Empire is the seventh studio album by New York City hardcore punk band Madball. It is the only album to feature drummer Jay Weinberg.

== Background ==
Following the recording of the album Madball added drummer Jay Weinberg to their lineup, the group recorded the album at Mana Recording Studios in St. Petersburg, Florida. The album was produced by Cannibal Corpse guitarist Erik Rutan. In August 2012 frontman Freddy Cricien announced the album would be released on October 12. The band also signed with Nuclear Blast to release the album in Europe.

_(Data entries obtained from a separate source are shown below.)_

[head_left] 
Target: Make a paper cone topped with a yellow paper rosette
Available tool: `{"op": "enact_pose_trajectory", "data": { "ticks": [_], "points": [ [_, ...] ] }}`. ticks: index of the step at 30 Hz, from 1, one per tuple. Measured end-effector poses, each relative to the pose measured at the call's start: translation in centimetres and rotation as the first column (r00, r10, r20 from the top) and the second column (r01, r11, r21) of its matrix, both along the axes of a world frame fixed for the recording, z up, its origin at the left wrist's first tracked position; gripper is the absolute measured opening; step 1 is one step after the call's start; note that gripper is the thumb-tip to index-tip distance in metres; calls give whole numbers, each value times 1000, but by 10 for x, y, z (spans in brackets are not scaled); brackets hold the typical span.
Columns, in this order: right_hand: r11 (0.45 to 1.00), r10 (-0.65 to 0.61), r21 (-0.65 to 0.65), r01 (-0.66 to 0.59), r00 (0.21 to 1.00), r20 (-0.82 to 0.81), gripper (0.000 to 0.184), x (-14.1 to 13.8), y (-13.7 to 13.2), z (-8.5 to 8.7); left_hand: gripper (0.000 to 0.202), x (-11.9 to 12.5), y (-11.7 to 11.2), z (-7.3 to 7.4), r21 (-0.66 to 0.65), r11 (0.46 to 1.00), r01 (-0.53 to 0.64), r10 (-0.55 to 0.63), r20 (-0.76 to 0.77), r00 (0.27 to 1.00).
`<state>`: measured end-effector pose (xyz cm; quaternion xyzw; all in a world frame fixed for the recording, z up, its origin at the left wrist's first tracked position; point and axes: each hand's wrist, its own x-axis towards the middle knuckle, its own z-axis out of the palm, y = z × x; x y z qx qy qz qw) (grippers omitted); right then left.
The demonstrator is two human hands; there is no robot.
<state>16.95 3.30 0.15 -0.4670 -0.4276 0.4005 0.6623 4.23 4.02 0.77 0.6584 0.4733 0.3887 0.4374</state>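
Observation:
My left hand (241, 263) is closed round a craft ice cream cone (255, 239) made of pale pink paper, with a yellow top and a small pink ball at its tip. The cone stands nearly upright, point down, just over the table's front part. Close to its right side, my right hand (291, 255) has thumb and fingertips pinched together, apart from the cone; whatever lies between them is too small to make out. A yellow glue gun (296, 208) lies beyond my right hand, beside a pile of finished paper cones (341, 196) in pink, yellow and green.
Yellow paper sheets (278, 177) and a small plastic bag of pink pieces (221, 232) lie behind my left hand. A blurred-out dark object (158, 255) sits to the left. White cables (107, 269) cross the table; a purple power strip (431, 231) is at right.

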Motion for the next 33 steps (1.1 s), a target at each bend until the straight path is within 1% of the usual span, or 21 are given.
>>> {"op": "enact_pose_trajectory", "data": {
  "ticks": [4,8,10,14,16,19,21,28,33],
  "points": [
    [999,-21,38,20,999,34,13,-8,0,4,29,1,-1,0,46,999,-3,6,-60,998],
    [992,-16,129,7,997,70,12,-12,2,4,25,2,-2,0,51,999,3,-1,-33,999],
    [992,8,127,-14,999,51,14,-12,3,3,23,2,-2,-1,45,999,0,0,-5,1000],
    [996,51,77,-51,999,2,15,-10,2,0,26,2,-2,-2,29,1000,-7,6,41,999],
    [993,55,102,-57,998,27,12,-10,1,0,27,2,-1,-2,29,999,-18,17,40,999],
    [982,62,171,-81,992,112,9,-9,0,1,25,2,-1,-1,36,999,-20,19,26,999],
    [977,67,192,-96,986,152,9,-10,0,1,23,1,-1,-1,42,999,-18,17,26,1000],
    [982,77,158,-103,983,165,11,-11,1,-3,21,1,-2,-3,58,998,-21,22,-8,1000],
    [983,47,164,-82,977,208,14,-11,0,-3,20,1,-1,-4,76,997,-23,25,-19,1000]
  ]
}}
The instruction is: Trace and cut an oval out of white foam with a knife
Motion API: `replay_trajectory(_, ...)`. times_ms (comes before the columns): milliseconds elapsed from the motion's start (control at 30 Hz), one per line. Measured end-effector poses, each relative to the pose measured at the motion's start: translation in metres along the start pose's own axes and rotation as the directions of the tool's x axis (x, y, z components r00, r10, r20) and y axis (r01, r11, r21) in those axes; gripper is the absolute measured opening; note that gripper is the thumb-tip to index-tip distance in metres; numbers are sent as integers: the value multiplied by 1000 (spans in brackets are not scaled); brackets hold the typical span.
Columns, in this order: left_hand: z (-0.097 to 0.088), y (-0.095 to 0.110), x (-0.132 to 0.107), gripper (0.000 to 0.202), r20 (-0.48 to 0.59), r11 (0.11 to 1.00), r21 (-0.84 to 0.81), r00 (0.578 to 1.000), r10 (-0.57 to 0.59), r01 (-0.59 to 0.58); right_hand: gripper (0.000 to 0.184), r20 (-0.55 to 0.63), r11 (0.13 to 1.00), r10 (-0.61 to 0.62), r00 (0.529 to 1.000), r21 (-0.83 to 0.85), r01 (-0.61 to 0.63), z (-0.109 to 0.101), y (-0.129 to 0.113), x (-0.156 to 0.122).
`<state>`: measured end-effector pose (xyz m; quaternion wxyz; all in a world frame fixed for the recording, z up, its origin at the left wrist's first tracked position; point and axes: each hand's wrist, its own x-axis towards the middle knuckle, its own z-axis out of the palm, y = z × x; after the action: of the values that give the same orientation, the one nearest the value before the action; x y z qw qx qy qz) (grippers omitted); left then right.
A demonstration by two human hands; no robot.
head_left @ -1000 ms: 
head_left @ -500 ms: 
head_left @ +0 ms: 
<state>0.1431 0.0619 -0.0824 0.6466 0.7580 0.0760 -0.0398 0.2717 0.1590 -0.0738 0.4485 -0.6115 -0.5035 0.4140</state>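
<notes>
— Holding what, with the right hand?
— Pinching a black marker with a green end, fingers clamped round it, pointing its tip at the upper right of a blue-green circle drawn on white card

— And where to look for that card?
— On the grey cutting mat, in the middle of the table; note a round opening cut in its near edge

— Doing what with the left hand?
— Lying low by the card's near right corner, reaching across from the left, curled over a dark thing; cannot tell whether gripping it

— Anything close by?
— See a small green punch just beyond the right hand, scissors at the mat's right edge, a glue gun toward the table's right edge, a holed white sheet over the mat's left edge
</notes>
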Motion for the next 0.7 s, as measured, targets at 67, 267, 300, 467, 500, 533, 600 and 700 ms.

Cricien commented in an interview on working with Rutan stating "he has been great to work with. He's definitely a perfectionist, which I have no problem with. It's going to benefit us in the end! He's got his own techniques like everyone does, so he's going to bring a different dynamic into the sound/mix." In a separate interview Cricien added "We got a little more raw production, a little bit more organic-sounding...I think it's one of our best releases in a long, long time. It's actually the best in my opinion, but everybody always says that."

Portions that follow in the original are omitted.